A political leadership whose core constituency is the religious alt–right and the most hawkish ex-military element; a growing religiosity in society and a growing dominance of the most obscurantist militant current within the clergy; a tectonic shift in civil–military relations in the direction of dominance by the latter, when put together, will constitute a regime that can only be superficially captured by the description “hard authoritarian” and whose theocratic-militarist character will make far deeper inroads into cultural and personal freedom and private space than in almost any contemporary authoritarian regime, however ‘hard.’
There will be no ‘modernization/democracy’ trade-off. There can be no economic modernization without social modernity, and there can be no social modernization without a modern social consciousness, none of which can be achieved through a regime dominated by a social ideology and collective consciousness of an archaic nature. The embryonic, emerging Sri Lankan scenario is of a regime type approximating that of Pakistan under Zia-ul-Haq, with its alliance between the military and the militant mullahs, as well as that of Myanmar, with its axis of the military, the militant monks and Wirathu’s ‘weaponised’ ethno-Buddhism. Ours will be a darker dispensation than mere “hard authoritarianism.” It will be far more ‘totalitarian’ than ‘authoritarian’:a ‘reich.’

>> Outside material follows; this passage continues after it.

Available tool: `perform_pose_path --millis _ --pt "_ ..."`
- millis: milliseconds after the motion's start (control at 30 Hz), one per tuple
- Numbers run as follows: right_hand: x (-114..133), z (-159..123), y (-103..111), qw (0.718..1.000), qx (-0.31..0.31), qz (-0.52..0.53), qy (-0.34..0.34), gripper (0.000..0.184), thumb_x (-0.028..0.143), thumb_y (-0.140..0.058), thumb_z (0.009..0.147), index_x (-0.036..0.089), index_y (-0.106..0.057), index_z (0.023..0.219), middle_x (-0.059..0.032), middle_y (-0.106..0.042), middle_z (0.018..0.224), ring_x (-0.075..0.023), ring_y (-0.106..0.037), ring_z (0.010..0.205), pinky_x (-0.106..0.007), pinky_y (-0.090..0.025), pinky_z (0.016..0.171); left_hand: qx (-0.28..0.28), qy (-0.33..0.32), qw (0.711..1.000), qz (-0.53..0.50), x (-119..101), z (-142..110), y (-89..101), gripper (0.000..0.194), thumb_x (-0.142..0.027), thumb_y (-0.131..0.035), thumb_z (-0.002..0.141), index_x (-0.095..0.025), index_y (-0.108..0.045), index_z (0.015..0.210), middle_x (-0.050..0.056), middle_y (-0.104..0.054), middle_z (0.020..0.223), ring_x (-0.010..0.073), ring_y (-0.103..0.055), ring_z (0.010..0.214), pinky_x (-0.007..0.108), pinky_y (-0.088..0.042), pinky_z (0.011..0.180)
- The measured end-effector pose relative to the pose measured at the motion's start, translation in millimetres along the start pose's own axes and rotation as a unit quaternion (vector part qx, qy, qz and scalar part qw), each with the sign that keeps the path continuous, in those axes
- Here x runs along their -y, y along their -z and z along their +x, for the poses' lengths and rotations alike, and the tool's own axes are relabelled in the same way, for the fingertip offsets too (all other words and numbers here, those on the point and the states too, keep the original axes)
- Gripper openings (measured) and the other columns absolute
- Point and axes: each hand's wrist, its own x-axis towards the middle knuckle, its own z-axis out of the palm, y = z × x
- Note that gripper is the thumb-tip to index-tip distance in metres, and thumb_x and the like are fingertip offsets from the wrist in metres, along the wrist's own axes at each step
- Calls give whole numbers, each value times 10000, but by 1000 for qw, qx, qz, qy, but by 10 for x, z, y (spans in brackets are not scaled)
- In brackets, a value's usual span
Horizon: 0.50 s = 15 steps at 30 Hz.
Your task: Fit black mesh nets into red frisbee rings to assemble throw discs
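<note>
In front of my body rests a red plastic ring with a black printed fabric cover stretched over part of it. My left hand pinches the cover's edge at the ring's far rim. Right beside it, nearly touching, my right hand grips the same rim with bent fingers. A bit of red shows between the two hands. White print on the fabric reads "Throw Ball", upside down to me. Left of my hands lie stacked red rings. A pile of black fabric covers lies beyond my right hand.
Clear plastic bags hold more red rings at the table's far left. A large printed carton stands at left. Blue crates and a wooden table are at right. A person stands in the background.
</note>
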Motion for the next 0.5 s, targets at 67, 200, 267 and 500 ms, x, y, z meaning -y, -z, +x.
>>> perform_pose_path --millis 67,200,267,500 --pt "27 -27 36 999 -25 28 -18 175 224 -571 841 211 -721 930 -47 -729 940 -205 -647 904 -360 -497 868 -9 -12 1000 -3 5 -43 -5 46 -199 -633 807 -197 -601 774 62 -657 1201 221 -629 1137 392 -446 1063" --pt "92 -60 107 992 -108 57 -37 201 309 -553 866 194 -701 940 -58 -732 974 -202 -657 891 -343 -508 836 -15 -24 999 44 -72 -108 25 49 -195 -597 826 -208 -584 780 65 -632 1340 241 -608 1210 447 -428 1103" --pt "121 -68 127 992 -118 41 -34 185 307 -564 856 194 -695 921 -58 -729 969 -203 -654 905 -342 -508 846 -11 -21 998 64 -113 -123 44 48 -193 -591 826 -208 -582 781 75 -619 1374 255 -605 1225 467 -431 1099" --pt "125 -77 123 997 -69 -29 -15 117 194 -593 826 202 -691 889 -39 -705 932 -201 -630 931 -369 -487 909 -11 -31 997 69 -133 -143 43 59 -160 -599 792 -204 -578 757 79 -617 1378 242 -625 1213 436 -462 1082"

Where Wijeweera, my old foe, would have read the writing on the wall, sounded the alarm and mobilised publicly and massively, the JVP and FSP are silent. Adopting an ostrich posture, they appear foredoomed.
Cosmopolitan civil society liberals are pathetic. When one expected a hundred liberal voices to sign a petition denouncing the “Hitler/military rule” reference, they signed up to denounce my nomination as ambassador to Russia instead! This NGO underworld is the least credible and most discredited element in our society.
Nazism triumphed because the anti-fascist vote was divided in 1933. The local alt-right (with its ‘National Socialist’ allies and nativist neo-Nazi inflections) will triumph if; (a) it captures the candidacy and (b) its electoral opponent is a neoliberal-elitist cosmopolitan rather than a youthful populist patriot and pluralist-democrat with an inherited vote-base, who can claw back the Sinhala vote.